Task details —
Report each line of the data that includes the word "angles".

──────── The data

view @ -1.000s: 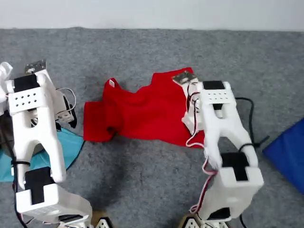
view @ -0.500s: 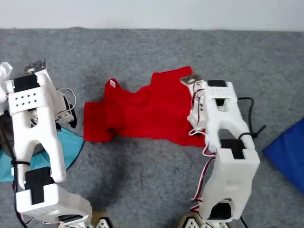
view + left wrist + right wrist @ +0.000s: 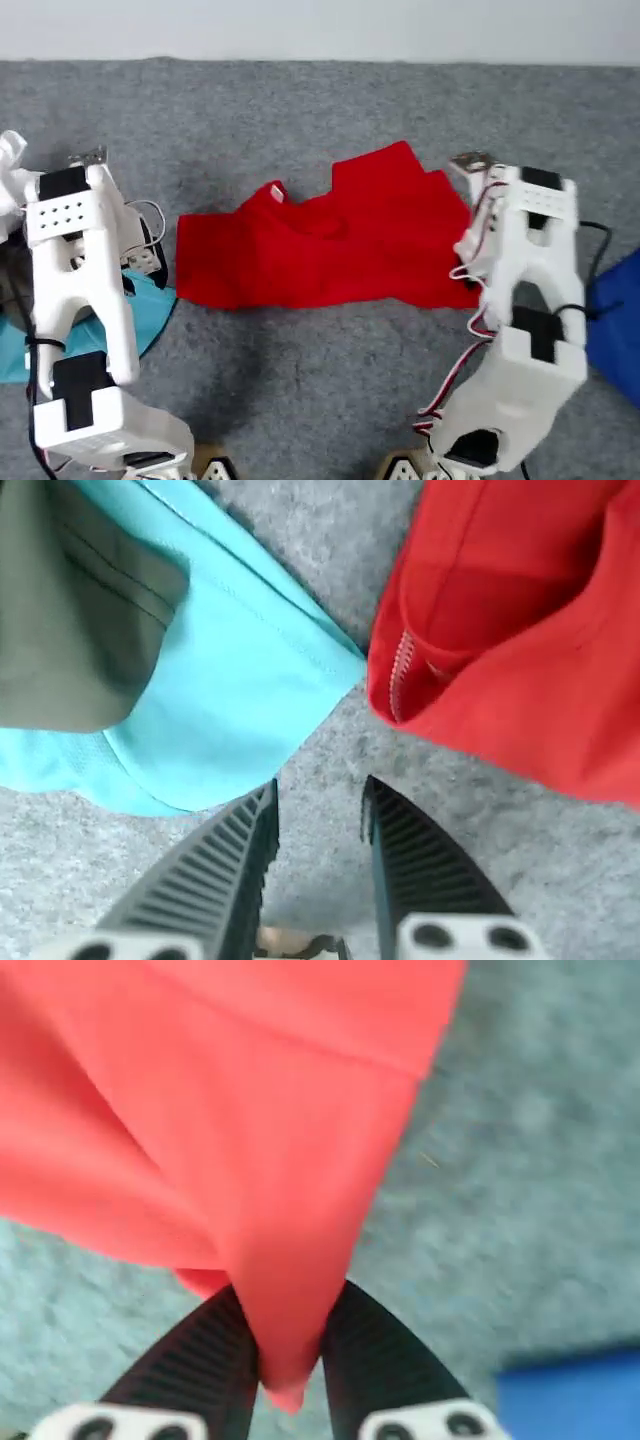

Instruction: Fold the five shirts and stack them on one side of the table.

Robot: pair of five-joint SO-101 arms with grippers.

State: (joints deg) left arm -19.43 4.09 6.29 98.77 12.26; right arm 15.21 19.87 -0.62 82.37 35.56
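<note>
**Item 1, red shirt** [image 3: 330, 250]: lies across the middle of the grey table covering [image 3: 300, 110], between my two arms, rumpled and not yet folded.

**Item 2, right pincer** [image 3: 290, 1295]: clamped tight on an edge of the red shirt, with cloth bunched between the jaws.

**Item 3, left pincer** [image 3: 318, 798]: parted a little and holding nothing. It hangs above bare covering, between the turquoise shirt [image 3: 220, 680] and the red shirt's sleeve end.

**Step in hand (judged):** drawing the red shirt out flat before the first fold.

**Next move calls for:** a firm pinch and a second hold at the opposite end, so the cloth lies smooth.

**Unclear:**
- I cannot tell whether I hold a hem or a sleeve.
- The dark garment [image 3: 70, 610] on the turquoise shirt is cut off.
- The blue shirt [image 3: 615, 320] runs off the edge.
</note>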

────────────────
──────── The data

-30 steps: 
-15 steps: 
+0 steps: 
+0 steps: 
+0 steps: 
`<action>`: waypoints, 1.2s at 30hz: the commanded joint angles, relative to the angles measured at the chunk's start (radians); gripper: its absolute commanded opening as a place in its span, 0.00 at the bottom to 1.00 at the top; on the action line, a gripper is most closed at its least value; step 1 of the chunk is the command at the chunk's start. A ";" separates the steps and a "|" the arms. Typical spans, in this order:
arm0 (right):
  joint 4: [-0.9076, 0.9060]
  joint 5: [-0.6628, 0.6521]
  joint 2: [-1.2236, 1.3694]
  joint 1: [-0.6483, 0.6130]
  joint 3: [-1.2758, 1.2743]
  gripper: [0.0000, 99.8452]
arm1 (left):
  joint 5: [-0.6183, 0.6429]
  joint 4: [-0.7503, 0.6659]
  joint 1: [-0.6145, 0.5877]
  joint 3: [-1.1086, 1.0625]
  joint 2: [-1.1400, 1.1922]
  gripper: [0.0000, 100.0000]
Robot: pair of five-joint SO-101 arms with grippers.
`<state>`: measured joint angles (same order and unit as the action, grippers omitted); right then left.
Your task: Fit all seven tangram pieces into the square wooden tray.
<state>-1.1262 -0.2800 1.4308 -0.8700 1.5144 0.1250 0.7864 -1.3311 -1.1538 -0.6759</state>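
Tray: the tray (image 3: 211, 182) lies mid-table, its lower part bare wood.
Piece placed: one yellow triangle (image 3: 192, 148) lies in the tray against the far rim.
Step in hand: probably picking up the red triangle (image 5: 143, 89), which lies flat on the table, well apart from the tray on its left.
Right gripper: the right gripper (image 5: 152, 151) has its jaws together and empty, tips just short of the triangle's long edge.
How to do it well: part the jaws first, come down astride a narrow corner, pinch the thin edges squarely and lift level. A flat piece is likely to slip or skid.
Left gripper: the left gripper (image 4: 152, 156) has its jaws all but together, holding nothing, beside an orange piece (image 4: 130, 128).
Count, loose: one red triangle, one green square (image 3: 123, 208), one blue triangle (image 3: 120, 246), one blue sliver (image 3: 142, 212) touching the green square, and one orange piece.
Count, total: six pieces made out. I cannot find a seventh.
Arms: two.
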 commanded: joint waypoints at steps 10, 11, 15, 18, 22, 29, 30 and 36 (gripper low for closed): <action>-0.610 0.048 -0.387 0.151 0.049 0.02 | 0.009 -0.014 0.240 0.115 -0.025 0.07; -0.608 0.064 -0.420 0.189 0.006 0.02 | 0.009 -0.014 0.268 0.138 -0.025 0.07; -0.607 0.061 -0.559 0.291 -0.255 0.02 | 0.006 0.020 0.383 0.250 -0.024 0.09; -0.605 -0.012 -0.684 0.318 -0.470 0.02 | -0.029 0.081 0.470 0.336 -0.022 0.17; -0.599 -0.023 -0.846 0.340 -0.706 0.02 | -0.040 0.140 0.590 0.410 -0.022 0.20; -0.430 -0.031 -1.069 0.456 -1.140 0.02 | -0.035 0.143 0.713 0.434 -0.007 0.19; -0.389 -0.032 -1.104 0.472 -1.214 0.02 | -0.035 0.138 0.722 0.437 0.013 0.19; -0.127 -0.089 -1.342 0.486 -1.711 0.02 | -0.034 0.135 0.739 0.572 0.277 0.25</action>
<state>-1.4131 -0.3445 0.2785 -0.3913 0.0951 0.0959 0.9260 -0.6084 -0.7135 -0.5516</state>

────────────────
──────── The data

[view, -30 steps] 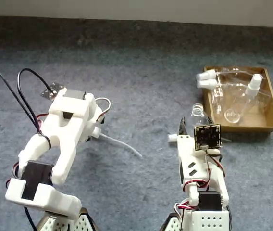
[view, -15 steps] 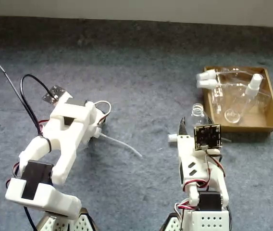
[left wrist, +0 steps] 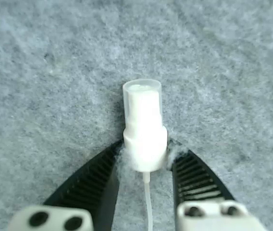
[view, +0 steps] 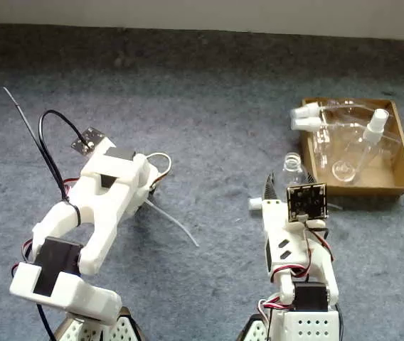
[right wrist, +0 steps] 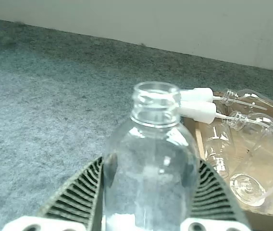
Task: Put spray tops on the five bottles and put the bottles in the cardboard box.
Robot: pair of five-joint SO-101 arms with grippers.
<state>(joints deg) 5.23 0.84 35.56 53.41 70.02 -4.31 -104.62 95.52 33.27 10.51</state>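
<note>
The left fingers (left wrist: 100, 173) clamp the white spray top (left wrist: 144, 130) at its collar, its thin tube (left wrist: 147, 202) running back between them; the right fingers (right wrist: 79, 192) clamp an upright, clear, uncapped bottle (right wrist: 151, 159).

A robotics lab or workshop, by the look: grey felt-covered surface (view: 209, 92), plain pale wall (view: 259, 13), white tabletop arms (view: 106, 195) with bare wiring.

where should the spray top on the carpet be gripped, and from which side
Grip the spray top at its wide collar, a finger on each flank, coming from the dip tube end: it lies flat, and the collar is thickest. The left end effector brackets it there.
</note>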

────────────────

Reply —
`<action>`: waypoints, 1.2s at 30hz: the commanded joint angles, relative to the angles measured at the chunk's start (radians); gripper: its absolute commanded opening as a place in its span, 0.00 at the bottom to 1.00 at the top; on the action line, a gripper is most closed at its least value; step 1 of the chunk is the command at the chunk's start. A ";" separates the steps and a "|" the arms. Typical spans, in this order:
`<state>`: measured joint angles (same order and unit as the action, grippers omitted); right then left.

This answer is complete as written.